What educators will see tomorrow
- More standards in the UI – When you open the Teach module, the standards picker now lists subjects from Canada, Finland, the UK and many other jurisdictions alongside U.S. frameworks.
- AI‑assisted content that talks the same language as your district – Generated quizzes, lesson outlines and rubrics will reference the exact standard IDs your assessment office uses.
- Less manual data entry – Tagging an assignment automatically populates the corresponding standard field in Teams, OneRoster exports and any downstream analytics.
Next steps for institutions
- Enable the Standards API in the Microsoft 365 admin center and generate an API key.
- Review the free standards list and identify any gaps relevant to your curriculum.
- Submit a request through the Standards Feedback form for additional frameworks.
- Pilot the “Align to Standards” workflow in a single department before scaling school‑wide.
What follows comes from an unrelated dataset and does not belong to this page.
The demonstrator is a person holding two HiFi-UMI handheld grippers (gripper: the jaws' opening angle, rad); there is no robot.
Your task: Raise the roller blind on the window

- Monitor usage via the Azure Monitor dashboard to gauge API call volume and adjust subscription tiers accordingly.
Helpful links
- Getting started with Teach – Align to Standards
- Microsoft Teams for Education documentation
- EdGate standards catalog API reference
- 1EdTech CASE specification
- Submit Standards Feedback
By embedding open, machine‑readable standards into everyday teaching tools, Microsoft, EdGate and 1EdTech are turning a long‑standing administrative burden into a source of efficiency and insight. The move not only streamlines lesson planning but also creates a data‑rich foundation for AI, analytics and cross‑platform credentialing—key ingredients for any institution that wants to future‑proof its instructional design.